It should be noted that deep learning techniques are successfully employed nowadays to solve a variety of problems in computational biology, and that deep learning is one of the advanced machine learning algorithms. Examples of tools utilizing deep learning methods are DeepVirFinder (https://github.com/jessieren/DeepVirFinder) and Seeker (https://github.com/gussow/seeker) [45, 53]. DeepVirFinder trained on a large number of sequences and applies convolutional neural networks (CNNs) to search viral genomic signatures, which are then used to construct a predictive model capable of determining whether a given sequence is of viral origin. Employing long short-term memory (LSTM) models and a type of recurrent neural network (RNN), Seeker enables rapid phage detection in metagenomic datasets by differentiating phage sequences from bacterial sequences, even when phage sequences exhibit minimal similarity with known phage families. This tool can be said to be less biased: it doesn’t rely on predefined sequence features. Instead, it is trained to read the entire DNA sequence and evaluate the likelihood of their belonging to phage genomes.
Experience shows that reference-dependent tools exhibit a low level of false positives. At the same time, reference-independent (in particular machine and deep learning tools) approaches demonstrate greater sensitivity to phages with lower representation [8, 45]. Furthermore, reference-independent tools can work with shorter contigs compared to reference-dependent tools, as they do not require, for example, the presence of several genes to classify sequences. Most importantly, reference-independent tools are capable of identifying novel phage sequences – part of the so-called ‘viral dark matter’ – unlike reference database dependent methods. However, it is worth noting that machine learning tools still depend to some extent on reference databases, as these are used to train the classifiers. In addition, long-read sequencing (which was already mentioned above (i)) represents a promising complement to short-read sequencing. For instance, it can be used to reconstruct megaphage genomes and obtain information about methylation patterns – which can aid in host prediction, as well as to study population structure at the level of an individual virions. In some cases, long-reads may span complete or nearly complete viral genomes [54].

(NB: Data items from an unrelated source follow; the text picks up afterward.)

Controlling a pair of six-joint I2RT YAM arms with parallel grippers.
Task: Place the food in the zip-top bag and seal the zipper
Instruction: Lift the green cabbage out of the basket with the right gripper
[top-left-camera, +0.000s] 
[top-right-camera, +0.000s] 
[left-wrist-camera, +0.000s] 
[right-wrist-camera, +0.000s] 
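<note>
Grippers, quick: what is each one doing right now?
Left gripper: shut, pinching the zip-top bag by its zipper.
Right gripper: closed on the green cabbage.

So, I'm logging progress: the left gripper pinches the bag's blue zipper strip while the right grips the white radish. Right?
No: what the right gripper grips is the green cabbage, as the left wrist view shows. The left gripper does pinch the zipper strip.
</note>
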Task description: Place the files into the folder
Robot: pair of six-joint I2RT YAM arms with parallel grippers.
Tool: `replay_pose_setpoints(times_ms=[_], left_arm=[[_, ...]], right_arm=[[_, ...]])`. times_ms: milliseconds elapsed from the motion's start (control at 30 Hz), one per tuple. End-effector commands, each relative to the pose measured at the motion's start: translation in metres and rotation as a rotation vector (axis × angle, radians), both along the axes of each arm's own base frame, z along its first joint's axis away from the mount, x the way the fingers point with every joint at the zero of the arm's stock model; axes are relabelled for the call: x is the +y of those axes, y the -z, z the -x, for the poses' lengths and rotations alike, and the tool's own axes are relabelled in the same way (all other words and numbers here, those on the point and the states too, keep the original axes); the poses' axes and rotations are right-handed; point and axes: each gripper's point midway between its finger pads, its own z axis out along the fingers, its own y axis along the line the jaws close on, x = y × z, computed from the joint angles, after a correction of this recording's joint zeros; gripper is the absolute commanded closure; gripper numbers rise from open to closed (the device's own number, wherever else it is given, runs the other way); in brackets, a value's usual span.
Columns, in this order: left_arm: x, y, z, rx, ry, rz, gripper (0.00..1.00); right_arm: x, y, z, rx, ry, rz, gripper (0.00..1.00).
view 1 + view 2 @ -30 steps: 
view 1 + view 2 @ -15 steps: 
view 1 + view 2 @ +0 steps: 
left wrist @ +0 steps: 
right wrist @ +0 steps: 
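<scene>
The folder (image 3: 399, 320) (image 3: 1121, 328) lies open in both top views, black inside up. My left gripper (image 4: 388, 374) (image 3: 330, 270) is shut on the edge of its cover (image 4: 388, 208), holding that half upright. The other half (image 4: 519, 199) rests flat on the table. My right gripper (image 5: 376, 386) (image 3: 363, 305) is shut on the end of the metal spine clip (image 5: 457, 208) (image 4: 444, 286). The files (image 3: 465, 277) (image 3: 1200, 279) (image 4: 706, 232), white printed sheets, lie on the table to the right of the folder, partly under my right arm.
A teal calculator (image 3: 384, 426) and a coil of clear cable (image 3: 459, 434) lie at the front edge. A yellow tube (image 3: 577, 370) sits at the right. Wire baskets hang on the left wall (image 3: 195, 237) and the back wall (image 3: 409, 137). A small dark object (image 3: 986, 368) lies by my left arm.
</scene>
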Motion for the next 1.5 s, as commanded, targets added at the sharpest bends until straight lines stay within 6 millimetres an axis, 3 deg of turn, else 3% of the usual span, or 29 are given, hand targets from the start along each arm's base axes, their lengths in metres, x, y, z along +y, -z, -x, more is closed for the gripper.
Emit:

In recent years, hybrid approaches that combine elements of reference-dependent and -independent methods have been actively developed. For example, VIBRANT (https://github.com/AnantharamanLab/VIBRANT) – hybridizes neural network machine learning and protein signatures, and geNomad (https://github.com/apcamargo/genomad) – combines machine learning with protein profile databases to improve prediction accuracy [50, 55].
The choice of tool for analyzing metagenomic data significantly influences the predicted viral community composition. Different computational approaches often yield divergent results; for instance, comparisons of predicted viral sequences show that the overlap between any two tools rarely exceeds 40% [8]. This highlights the need for a multi-tool strategy for predicting viral genomes in a metagenomic context, where the combination of different algorithms can provide a more reliable consensus. In Table 1, we compiled information on phage detection tools in metagenomic data published over the past decade, and also tried to briefly describe their strengths and limitations [44–53]. In addition, we would like to provide a brief overview of existing virus/bacteriophage databases – Supplementary Table 1 provides their description, content and some notes.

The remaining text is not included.